So nativity is not really the main issue in my opinion. The real issues would be:
1) The notifications. Because being notified of your mistakes is really crucial, and the only way to be notified quickly and efficiently so far is through email. But sometimes users provide a non-working email, or an email they don't check often, or the notification goes in their spam, or the notification system is broken. It can be very frustrating for those who suggested corrections, to feel like the owner doesn't care correcting his mistakes.
2) The "reward". People can see how many sentences there are in each language, people can see how many new sentences are added each day. So there's a "reward" for quantity... but nothing for quality. We need to display the number of orphan sentences left, we need to display the number of sentences corrected each day.
3) The permissions. We need to give users permissions more progressively. For instance, at the beginning, a user would only be able to comment sentences, to point out mistakes and suggest corrections. Once they have successfully suggested corrections for 10 sentences in a certain language, they will be allowed to translate sentences into that language.
The new text contains:
"someday (hopefully) a native speaker will come across your contribution and see if it sounds right to them or not."
I do not feel happy with the idea, that "some day" it will be corrected. I would very much prefer a system of rather quick control. I think Tatoeba shouldn't say about its own project, that there is no problem with wrong sentences for a long time...
Maybe at the beginning, when contributing in a foreign language, people should put something like a native control tag.
On the other hand, when we see one strange sentence, we should control, if there is a series. That is what I did today...
About the rest, I prefer others comment first.
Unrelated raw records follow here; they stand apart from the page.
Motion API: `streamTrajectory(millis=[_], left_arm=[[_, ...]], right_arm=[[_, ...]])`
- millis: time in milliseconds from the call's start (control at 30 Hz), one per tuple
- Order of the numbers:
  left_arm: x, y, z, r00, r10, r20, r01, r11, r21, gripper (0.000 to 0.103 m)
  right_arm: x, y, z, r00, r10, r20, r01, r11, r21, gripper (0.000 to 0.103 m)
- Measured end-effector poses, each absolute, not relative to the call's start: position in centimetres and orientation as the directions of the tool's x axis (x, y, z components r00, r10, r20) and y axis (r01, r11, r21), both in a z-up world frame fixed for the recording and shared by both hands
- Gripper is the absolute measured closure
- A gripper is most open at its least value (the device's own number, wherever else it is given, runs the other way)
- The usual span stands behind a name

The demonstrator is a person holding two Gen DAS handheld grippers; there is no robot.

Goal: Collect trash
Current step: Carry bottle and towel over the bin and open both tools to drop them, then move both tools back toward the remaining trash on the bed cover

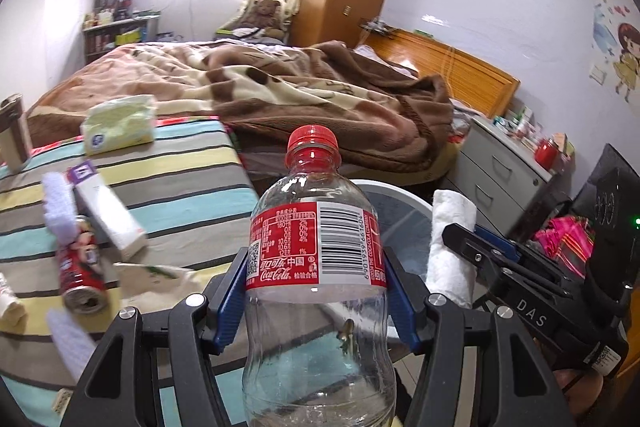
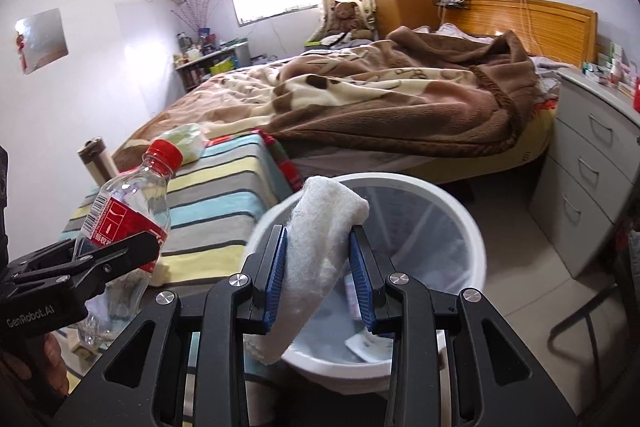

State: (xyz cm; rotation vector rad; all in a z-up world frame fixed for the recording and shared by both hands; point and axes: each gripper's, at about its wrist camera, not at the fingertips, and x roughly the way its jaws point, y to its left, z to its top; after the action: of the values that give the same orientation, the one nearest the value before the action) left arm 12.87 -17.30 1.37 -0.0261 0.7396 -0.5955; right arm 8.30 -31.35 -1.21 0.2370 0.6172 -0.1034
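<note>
An empty clear cola bottle (image 1: 316,227) with a red cap and red label stands upright between the blue pads of my left gripper (image 1: 316,267), which is shut on its middle. My right gripper (image 2: 318,255) is shut on a white fluffy wad (image 2: 320,227) and hovers over the near rim of a white trash bin (image 2: 472,223). In the left wrist view the bin (image 1: 412,197) sits just behind the bottle, and the right gripper (image 1: 456,239) with its wad (image 1: 448,267) is to the right. The right wrist view shows the bottle (image 2: 124,223) at lower left, tilted, beside the bin.
A striped table (image 1: 192,187) on the left carries a red can (image 1: 80,275), a white box (image 1: 110,215), a tissue pack (image 1: 118,125), white fluffy pieces (image 1: 60,207) and a flask (image 1: 14,131). Behind it is a bed with a brown blanket (image 1: 320,87). Grey drawers (image 1: 500,171) stand to the right.
</note>
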Motion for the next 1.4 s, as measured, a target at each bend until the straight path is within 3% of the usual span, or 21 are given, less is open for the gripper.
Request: streamTrajectory(millis=[800,933,1000,1033,1400], left_arm=[[16.8,-25.6,-2.6,0.466,-0.566,-0.68,0.579,0.776,-0.249,0.041],[16.9,-25.7,-2.7,0.471,-0.564,-0.679,0.579,0.778,-0.244,0.041],[17.0,-25.7,-2.6,0.464,-0.573,-0.675,0.584,0.771,-0.254,0.039],[17.0,-25.6,-2.6,0.46,-0.58,-0.672,0.585,0.768,-0.261,0.037],[16.2,-23.3,-1.4,0.496,-0.569,-0.656,0.563,0.786,-0.256,0.033]], right_arm=[[9.4,-35.6,-3.9,0.748,-0.128,-0.651,0.278,0.951,0.133,0.069],[9.7,-35.7,-4.1,0.738,-0.143,-0.66,0.289,0.95,0.117,0.06],[9.7,-35.7,-4.1,0.737,-0.142,-0.661,0.289,0.95,0.118,0.046],[9.6,-35.7,-4.1,0.738,-0.143,-0.66,0.289,0.95,0.117,0.045],[8.9,-34.7,-3.3,0.766,-0.124,-0.631,0.272,0.952,0.143,0.042]])
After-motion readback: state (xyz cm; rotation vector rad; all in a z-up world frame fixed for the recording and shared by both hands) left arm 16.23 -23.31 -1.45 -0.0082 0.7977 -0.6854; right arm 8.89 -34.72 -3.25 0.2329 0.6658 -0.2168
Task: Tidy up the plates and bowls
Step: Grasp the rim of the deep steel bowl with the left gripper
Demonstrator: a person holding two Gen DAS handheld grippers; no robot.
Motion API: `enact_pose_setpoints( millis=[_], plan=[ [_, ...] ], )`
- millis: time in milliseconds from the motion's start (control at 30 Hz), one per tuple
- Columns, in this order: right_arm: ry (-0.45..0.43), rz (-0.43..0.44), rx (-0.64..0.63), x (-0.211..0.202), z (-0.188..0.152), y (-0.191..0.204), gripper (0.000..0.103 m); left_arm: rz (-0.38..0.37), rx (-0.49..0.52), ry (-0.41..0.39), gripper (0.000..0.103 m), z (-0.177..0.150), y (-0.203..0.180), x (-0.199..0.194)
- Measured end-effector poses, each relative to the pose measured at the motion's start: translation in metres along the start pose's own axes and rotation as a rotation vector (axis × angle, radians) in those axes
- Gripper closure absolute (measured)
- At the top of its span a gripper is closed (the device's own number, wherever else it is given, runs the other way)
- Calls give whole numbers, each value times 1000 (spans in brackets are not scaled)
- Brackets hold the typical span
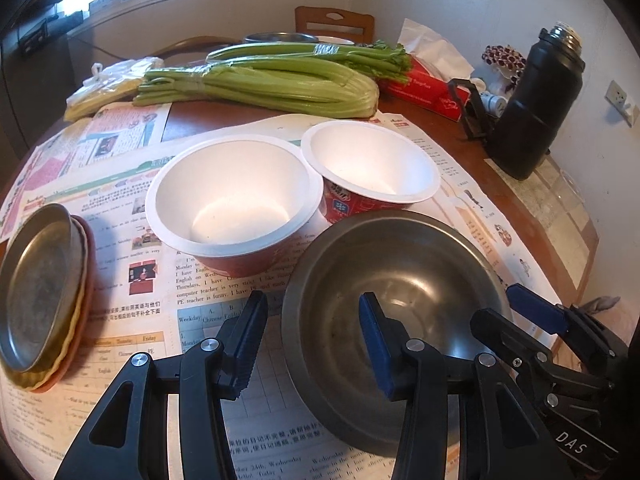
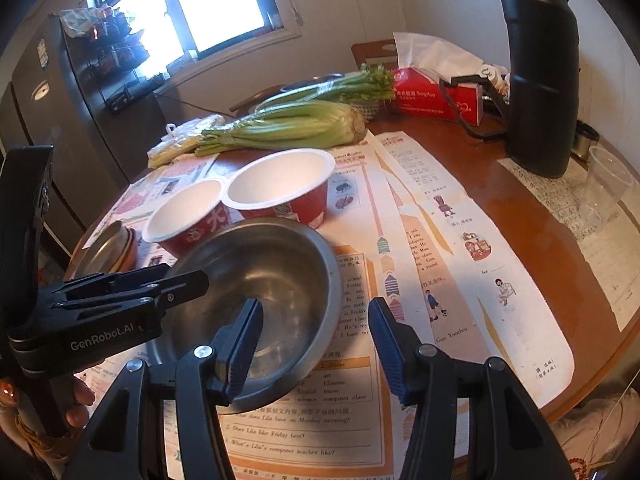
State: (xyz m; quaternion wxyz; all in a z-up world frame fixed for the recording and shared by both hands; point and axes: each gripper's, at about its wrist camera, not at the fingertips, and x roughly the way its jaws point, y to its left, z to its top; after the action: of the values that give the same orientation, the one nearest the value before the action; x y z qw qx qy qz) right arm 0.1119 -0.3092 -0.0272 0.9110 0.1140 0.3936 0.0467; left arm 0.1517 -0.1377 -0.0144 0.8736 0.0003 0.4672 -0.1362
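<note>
A steel bowl (image 1: 400,272) (image 2: 272,264) stands nearest on the newspaper. My left gripper (image 1: 312,336) is open and straddles the bowl's left rim, with one finger inside and one outside. My right gripper (image 2: 314,340) is open astride the right rim in the same way. No pad presses on the metal. Behind the bowl stand two red paper bowls with white insides (image 1: 232,200) (image 1: 372,160), touching each other. A stack of plates with a steel plate on top (image 1: 40,288) (image 2: 108,248) lies at the left.
Newspaper sheets (image 2: 440,240) cover the round wooden table. Celery bunches (image 1: 260,84), a red tissue box (image 1: 424,92) and a tall black flask (image 2: 540,80) stand at the back. A clear plastic cup (image 2: 604,188) is at the far right, and a fridge (image 2: 60,120) stands left of the table.
</note>
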Motion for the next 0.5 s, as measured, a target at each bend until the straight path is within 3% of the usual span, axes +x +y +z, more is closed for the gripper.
enact_pose_setpoints(
  millis=[500],
  plan=[
    [41,-4,-57,27,-3,13,52,-19,7,25,54,-1,-3,18]
  ],
)
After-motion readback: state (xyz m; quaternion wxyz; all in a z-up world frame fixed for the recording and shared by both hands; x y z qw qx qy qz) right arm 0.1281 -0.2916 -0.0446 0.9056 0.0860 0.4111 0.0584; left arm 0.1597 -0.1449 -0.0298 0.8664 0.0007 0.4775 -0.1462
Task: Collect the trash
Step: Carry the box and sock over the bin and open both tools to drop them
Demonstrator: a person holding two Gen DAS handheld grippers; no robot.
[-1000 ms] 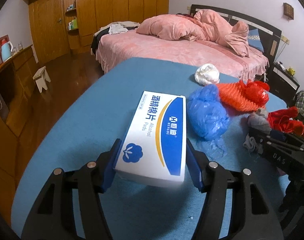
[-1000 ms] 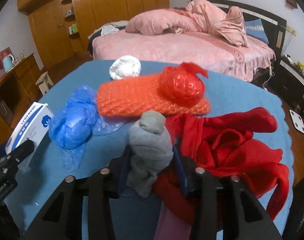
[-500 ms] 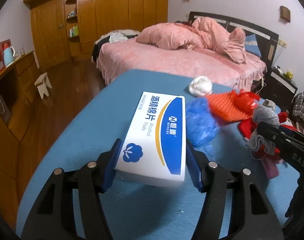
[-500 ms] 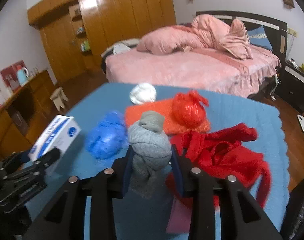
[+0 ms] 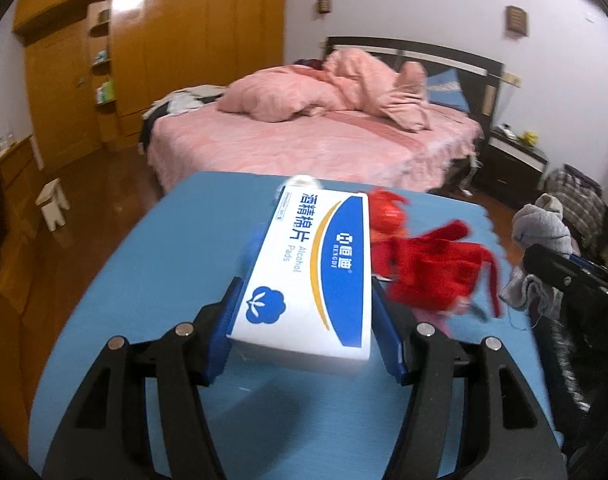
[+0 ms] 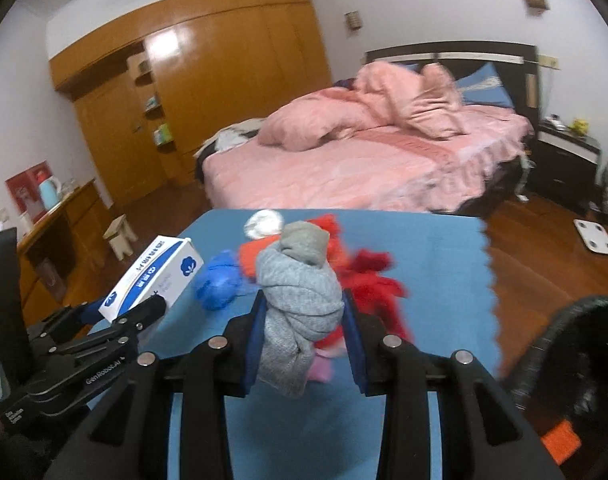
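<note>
My left gripper [image 5: 305, 320] is shut on a white and blue alcohol pads box [image 5: 311, 264] and holds it above the blue table [image 5: 152, 264]. The box also shows in the right wrist view [image 6: 152, 276]. My right gripper [image 6: 302, 344] is shut on a grey balled sock [image 6: 300, 292], lifted off the table; the sock shows at the right in the left wrist view [image 5: 539, 240]. On the table lie a red cloth [image 5: 431, 268], a blue plastic bag [image 6: 218, 282], an orange net [image 6: 250, 258] and a white wad [image 6: 264, 222].
A black bin [image 6: 575, 364] stands at the lower right beside the table's edge [image 6: 489, 280]. A pink bed [image 6: 343, 160] lies beyond the table. A wooden wardrobe [image 6: 208, 88], a small stool [image 5: 52, 204] and a side desk [image 6: 56, 224] stand to the left.
Both grippers have risen and pulled back with their loads. The box and the sock are higher above the table, and the trash pile looks farther away.
</note>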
Well, you have quick control when the community around the language is active, like Esperanto :)
But it's impossible to have quick control with languages that have very few contributors (take Uyghur for instance, or even Japanese) and the "someday" applies mostly to those languages.
I can replace "someday" by "sooner or later", if you feel it's more appropriate.
=> "sooner or later a native speaker will come across your contribution"
"sooner or later a native speaker will come across your contribution"
I am sorry, I am not in favour of that. I would much prefer:
"If you write in a foreign language, please make sure a native speaker checks your sentence."
I think we do have a responsibility that wrong sentences stay here only during a very short delay. And every contributor should understand that he or she is responsible as well.
Okay, I understand your point. How about:
"If you are not translating into your native language (which you can), you are forgiven for not writing native-like sentences. But in this case, please make sure you find a native speaker to check your sentences so that your mistake get corrected more quickly."
?
That sounds good to me. Maybe "... so that your possible mistakes get corrected more quickly."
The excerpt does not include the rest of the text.